> _Task goal_
Reproduce each line of the material precisely.

> _Data segment_
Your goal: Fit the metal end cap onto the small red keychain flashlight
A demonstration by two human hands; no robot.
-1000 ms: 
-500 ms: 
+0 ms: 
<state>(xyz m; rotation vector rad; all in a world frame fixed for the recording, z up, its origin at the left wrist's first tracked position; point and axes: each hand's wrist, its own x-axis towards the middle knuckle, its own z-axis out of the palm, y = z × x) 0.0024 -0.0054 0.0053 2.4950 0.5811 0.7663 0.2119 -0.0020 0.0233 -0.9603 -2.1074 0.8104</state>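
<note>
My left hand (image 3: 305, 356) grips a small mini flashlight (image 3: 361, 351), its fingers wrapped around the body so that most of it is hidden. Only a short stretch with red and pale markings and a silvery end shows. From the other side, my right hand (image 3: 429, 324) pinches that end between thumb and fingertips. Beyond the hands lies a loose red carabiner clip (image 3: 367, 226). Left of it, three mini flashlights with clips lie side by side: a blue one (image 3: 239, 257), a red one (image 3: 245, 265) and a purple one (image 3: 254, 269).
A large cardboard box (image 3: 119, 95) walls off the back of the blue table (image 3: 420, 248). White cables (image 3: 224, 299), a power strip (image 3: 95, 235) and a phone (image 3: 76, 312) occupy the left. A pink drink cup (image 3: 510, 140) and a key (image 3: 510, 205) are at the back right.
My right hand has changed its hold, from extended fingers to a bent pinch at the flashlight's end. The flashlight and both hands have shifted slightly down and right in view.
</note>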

> _Completed exercise_
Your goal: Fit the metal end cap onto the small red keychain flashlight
A demonstration by two human hands; no robot.
-1000 ms: 
-500 ms: 
+0 ms: 
<state>(xyz m; rotation vector rad; all in a world frame fixed for the recording, z up, its origin at the left wrist's first tracked position; point and axes: each hand's wrist, its own x-axis towards the middle knuckle, its own z-axis out of the palm, y = z × x) 0.0024 -0.0054 0.0053 2.4950 0.5811 0.7663 0.2119 -0.0020 0.0233 -0.9603 -2.1074 0.8104</state>
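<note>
My left hand (image 3: 305, 356) grips a small mini flashlight (image 3: 361, 351), its fingers wrapped around the body so that most of it is hidden. Only a short stretch with red and pale markings and a silvery end shows. From the other side, my right hand (image 3: 429, 324) pinches that end between thumb and fingertips. Beyond the hands lies a loose red carabiner clip (image 3: 367, 226). Left of it, three mini flashlights with clips lie side by side: a blue one (image 3: 239, 257), a red one (image 3: 245, 265) and a purple one (image 3: 254, 269).
A large cardboard box (image 3: 119, 95) walls off the back of the blue table (image 3: 420, 248). White cables (image 3: 224, 299), a power strip (image 3: 95, 235) and a phone (image 3: 76, 312) occupy the left. A pink drink cup (image 3: 510, 140) and a key (image 3: 510, 205) are at the back right.
My right hand has changed its hold, from extended fingers to a bent pinch at the flashlight's end. The flashlight and both hands have shifted slightly down and right in view.
</note>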

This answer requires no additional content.